By Don Mitchell CBE QC, of the Anguilla Legal Aid Clinic
When we are examining the governance of a charitable entity in Anguilla, we look at two things.
The first consists of the legal rules that govern charitable entities. The second consists of internationally recognised standards that are not found in any Act or law. In Anguilla, charitable entities may be incorporated in one of two ways. The first is by registration as a not for profit company under the Companies Act. The second is by registration under the Friendly Societies Act.

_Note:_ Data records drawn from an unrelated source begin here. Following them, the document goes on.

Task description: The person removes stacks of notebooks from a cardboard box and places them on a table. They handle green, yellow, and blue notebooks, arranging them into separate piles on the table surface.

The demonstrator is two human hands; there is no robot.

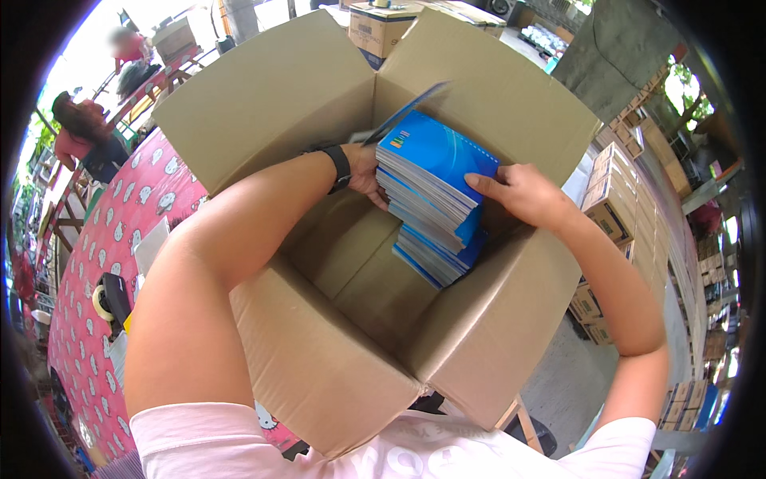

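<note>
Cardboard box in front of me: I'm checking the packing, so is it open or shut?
Open. The cardboard box has its flaps spread outward, and blue-covered books show within its opening.

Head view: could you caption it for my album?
Left hand and right hand at either side of stacked blue-covered booklets inside an open cardboard box.

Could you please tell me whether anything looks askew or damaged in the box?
Slightly: the stack of blue booklets is uneven, its lower part out of line with the upper. At its far left, a thin blue sheet or cover tilts up, blurred. I see no plain damage to the cardboard box.
</note>
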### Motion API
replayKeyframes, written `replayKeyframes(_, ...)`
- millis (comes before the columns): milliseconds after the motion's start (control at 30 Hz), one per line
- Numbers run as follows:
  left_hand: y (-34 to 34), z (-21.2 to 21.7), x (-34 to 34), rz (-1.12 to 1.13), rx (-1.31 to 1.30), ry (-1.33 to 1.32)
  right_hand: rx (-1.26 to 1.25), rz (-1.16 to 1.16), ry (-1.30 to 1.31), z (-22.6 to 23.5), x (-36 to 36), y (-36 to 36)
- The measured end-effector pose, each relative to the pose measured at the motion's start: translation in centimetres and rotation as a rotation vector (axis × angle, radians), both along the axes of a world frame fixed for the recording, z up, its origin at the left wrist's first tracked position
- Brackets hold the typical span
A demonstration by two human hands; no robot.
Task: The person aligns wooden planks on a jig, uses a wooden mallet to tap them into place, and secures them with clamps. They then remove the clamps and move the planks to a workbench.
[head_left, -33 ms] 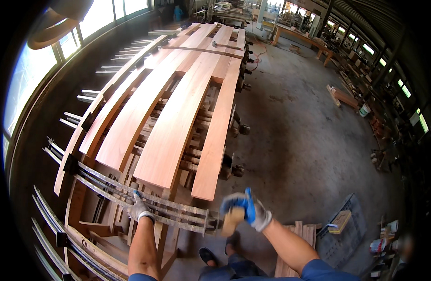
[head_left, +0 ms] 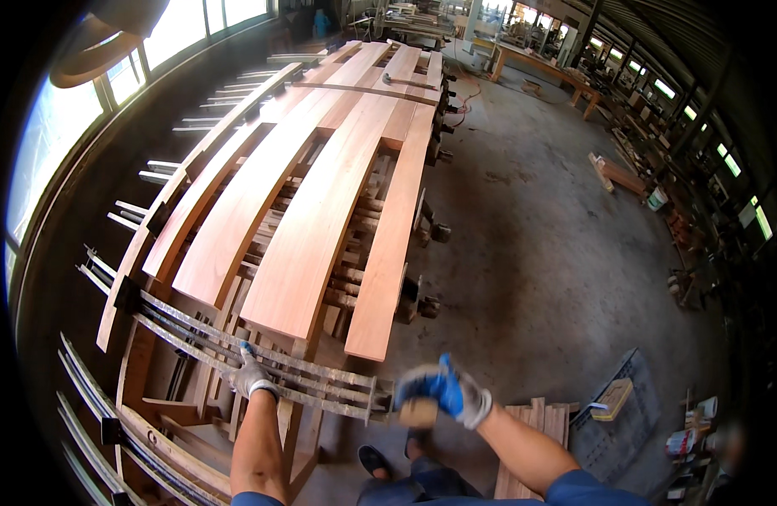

Registration under the Companies Act may, in my opinion, be briefly described as the rich man’s incorporation, and registration under the Friendly Societies Act as the poor man’s incorporation. They are both of ancient lineage, Friendly Societies being perhaps more modern, having been created by law in the Leeward Islands only in the 1920s.
The legal rules may be found in two places. The first is in the company’s constitution or by-laws. The second is in the Companies Act and Regulations or in the Friendly Societies Act and Regulations, whichever is relevant.
1. Companies Act: The Act permits a not-for-profit company to be incorporated either as a private or a public company. It is not necessary to go into all the law and regulations that govern such a company, since the Board of directors of any such company will ensure that it recruits an attorney at law, preferably on a pro-bono basis, to sit attend board meetings and annual general meetings, and to advise on compliance with the law and the regulations. This is important as the regulation and governance of a company is not to be left to chance. There are many attorneys at law in Anguilla who would welcome being invited to participate, as if there is one thing that an attorney can contribute to any voluntary, charitable project, is his or her learning and experience at the law.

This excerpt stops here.